YOUR GOAL - Keeping every word intact, reproduce all of the records.

[Items from a dataset]
++++++++

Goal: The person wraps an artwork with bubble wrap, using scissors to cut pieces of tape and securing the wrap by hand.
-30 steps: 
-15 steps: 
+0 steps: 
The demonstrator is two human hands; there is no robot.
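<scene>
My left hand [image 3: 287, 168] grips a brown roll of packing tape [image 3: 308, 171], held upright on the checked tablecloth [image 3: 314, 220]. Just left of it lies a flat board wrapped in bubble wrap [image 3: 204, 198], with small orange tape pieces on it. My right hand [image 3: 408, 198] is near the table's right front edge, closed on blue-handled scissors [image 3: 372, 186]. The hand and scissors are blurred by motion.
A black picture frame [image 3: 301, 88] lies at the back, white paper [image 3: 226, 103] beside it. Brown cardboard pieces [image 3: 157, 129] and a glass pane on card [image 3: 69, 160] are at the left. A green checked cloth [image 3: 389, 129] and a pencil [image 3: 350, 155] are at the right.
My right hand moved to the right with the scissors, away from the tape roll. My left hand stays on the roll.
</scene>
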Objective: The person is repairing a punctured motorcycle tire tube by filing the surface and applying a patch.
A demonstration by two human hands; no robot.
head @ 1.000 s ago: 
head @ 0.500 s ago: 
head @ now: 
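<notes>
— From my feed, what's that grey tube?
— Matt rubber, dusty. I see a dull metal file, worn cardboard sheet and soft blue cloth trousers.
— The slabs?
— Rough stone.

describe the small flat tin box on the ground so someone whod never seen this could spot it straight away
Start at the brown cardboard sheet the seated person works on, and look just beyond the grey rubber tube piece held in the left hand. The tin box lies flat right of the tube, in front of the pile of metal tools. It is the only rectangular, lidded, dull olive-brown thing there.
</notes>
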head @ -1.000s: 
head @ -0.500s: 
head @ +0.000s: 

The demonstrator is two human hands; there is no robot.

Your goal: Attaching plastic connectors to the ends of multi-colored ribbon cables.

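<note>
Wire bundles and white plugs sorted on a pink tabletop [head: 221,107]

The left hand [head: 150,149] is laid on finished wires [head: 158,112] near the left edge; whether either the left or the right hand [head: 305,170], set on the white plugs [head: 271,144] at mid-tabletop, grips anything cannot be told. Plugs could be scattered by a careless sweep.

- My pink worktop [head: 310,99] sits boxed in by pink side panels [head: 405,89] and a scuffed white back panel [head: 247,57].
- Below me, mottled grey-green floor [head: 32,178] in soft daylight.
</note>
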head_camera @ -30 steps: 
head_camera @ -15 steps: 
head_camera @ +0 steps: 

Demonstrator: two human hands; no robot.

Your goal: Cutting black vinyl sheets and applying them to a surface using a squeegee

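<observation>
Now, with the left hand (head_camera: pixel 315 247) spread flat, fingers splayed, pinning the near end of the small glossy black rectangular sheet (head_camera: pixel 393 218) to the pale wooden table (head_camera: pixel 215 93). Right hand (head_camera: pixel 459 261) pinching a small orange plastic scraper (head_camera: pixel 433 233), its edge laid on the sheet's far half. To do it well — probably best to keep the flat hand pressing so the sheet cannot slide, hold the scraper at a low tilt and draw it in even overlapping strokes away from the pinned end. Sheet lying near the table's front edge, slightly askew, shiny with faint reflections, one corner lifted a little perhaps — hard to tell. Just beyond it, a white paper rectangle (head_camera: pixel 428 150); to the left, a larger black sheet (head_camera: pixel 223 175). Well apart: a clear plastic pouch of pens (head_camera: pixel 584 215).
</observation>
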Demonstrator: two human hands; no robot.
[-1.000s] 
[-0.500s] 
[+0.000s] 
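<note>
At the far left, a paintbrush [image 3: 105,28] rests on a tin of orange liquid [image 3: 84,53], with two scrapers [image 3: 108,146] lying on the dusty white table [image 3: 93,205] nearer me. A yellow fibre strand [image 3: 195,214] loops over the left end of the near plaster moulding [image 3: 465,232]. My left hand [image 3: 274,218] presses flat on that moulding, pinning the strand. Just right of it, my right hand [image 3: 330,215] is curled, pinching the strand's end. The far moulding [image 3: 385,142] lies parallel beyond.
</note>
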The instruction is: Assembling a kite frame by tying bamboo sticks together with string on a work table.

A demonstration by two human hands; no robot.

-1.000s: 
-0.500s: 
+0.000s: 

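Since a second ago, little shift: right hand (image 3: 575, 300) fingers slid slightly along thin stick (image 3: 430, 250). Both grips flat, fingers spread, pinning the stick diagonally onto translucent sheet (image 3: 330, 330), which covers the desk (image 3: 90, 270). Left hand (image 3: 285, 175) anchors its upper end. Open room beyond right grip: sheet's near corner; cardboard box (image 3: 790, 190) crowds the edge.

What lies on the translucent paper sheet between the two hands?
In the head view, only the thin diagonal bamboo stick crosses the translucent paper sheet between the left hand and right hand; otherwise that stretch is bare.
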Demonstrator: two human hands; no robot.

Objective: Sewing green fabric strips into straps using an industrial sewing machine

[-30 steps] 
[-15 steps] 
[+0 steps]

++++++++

TASK OUTPUT -
Goal: The person wraps an artwork with bubble wrap, using scissors to cut pieces of tape and securing the wrap by hand.
-30 steps: 
-15 steps: 
+0 steps: 
The demonstrator is two human hands; there is no robot.
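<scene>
My left hand [image 3: 287, 168] grips a brown roll of packing tape [image 3: 308, 171], held upright on the checked tablecloth [image 3: 314, 220]. Just left of it lies a flat board wrapped in bubble wrap [image 3: 204, 198], with small orange tape pieces on it. My right hand [image 3: 408, 198] is near the table's right front edge, closed on blue-handled scissors [image 3: 372, 186]. The hand and scissors are blurred by motion.
A black picture frame [image 3: 301, 88] lies at the back, white paper [image 3: 226, 103] beside it. Brown cardboard pieces [image 3: 157, 129] and a glass pane on card [image 3: 69, 160] are at the left. A green checked cloth [image 3: 389, 129] and a pencil [image 3: 350, 155] are at the right.
My right hand moved to the right with the scissors, away from the tape roll. My left hand stays on the roll.
</scene>
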Objective: The person is repairing a punctured motorcycle tire tube by filing the surface and applying a patch.
A demonstration by two human hands; no robot.
head @ 1.000 s ago: 
head @ 0.500 s ago: 
head @ now: 
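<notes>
— From my feed, what's that grey tube?
— Matt rubber, dusty. I see a dull metal file, worn cardboard sheet and soft blue cloth trousers.
— The slabs?
— Rough stone.

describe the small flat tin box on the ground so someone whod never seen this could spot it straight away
Start at the brown cardboard sheet the seated person works on, and look just beyond the grey rubber tube piece held in the left hand. The tin box lies flat right of the tube, in front of the pile of metal tools. It is the only rectangular, lidded, dull olive-brown thing there.
</notes>
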head @ -1.000s: 
head @ -0.500s: 
head @ +0.000s: 

The demonstrator is two human hands; there is no robot.

Your goal: Attaching plastic connectors to the ends of multi-colored ribbon cables.

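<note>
Wire bundles and white plugs sorted on a pink tabletop [head: 221,107]

The left hand [head: 150,149] is laid on finished wires [head: 158,112] near the left edge; whether either the left or the right hand [head: 305,170], set on the white plugs [head: 271,144] at mid-tabletop, grips anything cannot be told. Plugs could be scattered by a careless sweep.

- My pink worktop [head: 310,99] sits boxed in by pink side panels [head: 405,89] and a scuffed white back panel [head: 247,57].
- Below me, mottled grey-green floor [head: 32,178] in soft daylight.
</note>
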head_camera @ -30 steps: 
head_camera @ -15 steps: 
head_camera @ +0 steps: 

Demonstrator: two human hands; no robot.

Your goal: Cutting black vinyl sheets and applying them to a surface using a squeegee

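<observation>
Now, with the left hand (head_camera: pixel 315 247) spread flat, fingers splayed, pinning the near end of the small glossy black rectangular sheet (head_camera: pixel 393 218) to the pale wooden table (head_camera: pixel 215 93). Right hand (head_camera: pixel 459 261) pinching a small orange plastic scraper (head_camera: pixel 433 233), its edge laid on the sheet's far half. To do it well — probably best to keep the flat hand pressing so the sheet cannot slide, hold the scraper at a low tilt and draw it in even overlapping strokes away from the pinned end. Sheet lying near the table's front edge, slightly askew, shiny with faint reflections, one corner lifted a little perhaps — hard to tell. Just beyond it, a white paper rectangle (head_camera: pixel 428 150); to the left, a larger black sheet (head_camera: pixel 223 175). Well apart: a clear plastic pouch of pens (head_camera: pixel 584 215).
</observation>
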Demonstrator: two human hands; no robot.
[-1.000s] 
[-0.500s] 
[+0.000s] 
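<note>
At the far left, a paintbrush [image 3: 105,28] rests on a tin of orange liquid [image 3: 84,53], with two scrapers [image 3: 108,146] lying on the dusty white table [image 3: 93,205] nearer me. A yellow fibre strand [image 3: 195,214] loops over the left end of the near plaster moulding [image 3: 465,232]. My left hand [image 3: 274,218] presses flat on that moulding, pinning the strand. Just right of it, my right hand [image 3: 330,215] is curled, pinching the strand's end. The far moulding [image 3: 385,142] lies parallel beyond.
</note>
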The instruction is: Assembling a kite frame by tying bamboo sticks together with string on a work table.

A demonstration by two human hands; no robot.

-1.000s: 
-0.500s: 
+0.000s: 

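Since a second ago, little shift: right hand (image 3: 575, 300) fingers slid slightly along thin stick (image 3: 430, 250). Both grips flat, fingers spread, pinning the stick diagonally onto translucent sheet (image 3: 330, 330), which covers the desk (image 3: 90, 270). Left hand (image 3: 285, 175) anchors its upper end. Open room beyond right grip: sheet's near corner; cardboard box (image 3: 790, 190) crowds the edge.

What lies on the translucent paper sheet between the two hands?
In the head view, only the thin diagonal bamboo stick crosses the translucent paper sheet between the left hand and right hand; otherwise that stretch is bare.
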Demonstrator: two human hands; no robot.

Objective: Sewing green fabric strips into straps using an industrial sewing machine

[-30 steps] 
[-15 steps] 
[+0 steps]

The exercise is done; no more work remains.